Most anti-copyright folks such as you describe them would welcome stated goals. Preventing unfair competition by state intervention is a fine goal. Lets do that, but then lets also apply 21st century governmental procedure rather than 18th century ones. The steps are quite easy: First you do a cost-benefit analyses such as determining cost and benefit. You ask what the cost to society is. Then you ask questions like how much protections vs how much costs. Is 3 years enough to prevent 90% of the unfair competition? Would 2 more years make that number reach 99%? Maybe a whole 10 years for special products needing special state attention?
Cost-benefit analyses. A tool made in the 19th century, was the tool that made 20th century government, and the only two laws not still using it is copyright and patent law.

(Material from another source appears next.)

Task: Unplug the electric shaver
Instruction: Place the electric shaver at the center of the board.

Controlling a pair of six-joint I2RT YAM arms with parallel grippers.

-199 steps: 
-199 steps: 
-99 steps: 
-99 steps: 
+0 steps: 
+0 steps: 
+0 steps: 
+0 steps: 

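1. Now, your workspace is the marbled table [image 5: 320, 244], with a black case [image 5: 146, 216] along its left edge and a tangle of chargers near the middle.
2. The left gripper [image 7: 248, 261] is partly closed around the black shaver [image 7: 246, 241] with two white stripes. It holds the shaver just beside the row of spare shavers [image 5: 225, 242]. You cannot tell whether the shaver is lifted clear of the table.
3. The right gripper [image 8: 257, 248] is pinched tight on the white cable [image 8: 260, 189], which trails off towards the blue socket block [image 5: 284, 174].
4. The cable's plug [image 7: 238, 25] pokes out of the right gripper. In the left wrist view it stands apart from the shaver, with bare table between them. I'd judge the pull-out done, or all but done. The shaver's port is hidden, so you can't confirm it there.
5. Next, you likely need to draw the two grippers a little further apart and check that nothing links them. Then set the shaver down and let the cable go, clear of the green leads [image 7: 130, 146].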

There is nothing to justify such bad use of state power to intervene in the market.
You say to do the cost benefit analysis like its easy - but in reality its not. Nothing is so clear cut and dry.
How do you count "unfair competition"? how do you define "special products"? How do you even count the revenue of a hypothetical work before its even made?
Nobody is entitled to a non-threatened business model. At the same time, Congress is entitled to limit unfair competition and free-riding off peoples' work, and in this case it has seen fit to do so. That's the crucial distinction that anti-copyright folks ignore. This isn't just about protecting a business model from technological change. It's about protecting a business model against a different business model: profiting from selling content you didn't create and didn't pay for.
It would be one thing if nobody wanted to watch big-budget Hollywood movies anymore, and MPAA were lobbying for laws to shut down P2P and Youtube so indie content producers couldn't distribute the movies that people did want to watch. But that's not what's happening here. Demand for Hollywood movies has never been higher, and despite a total lack of legal roadblocks, indie content has not become popular hardly at all.
What's happening is that companies like Youtube and Aereo, etc, have figured out there is profit to be made by being middle-men between the big-budget Hollywood content people demand and the consumers. Ideally, for them, there would be no copyright so they could get content for free attract viewers to peddle their advertising to.
It's one thing to prop up your business model against technological obsolescence that eliminates demand for your product. It's another thing to protect your rights against people free-riding on your creations, creations for which demand is higher than ever.
> For example, if I set up a stand on a street corner that creates an amazing aromas, it would not suddenly become my right to charge passersby for smelling these aromas, even though they are "mine".
But could you sue someone for putting up a big fan to blow the aroma into the air and charging people to stand in front?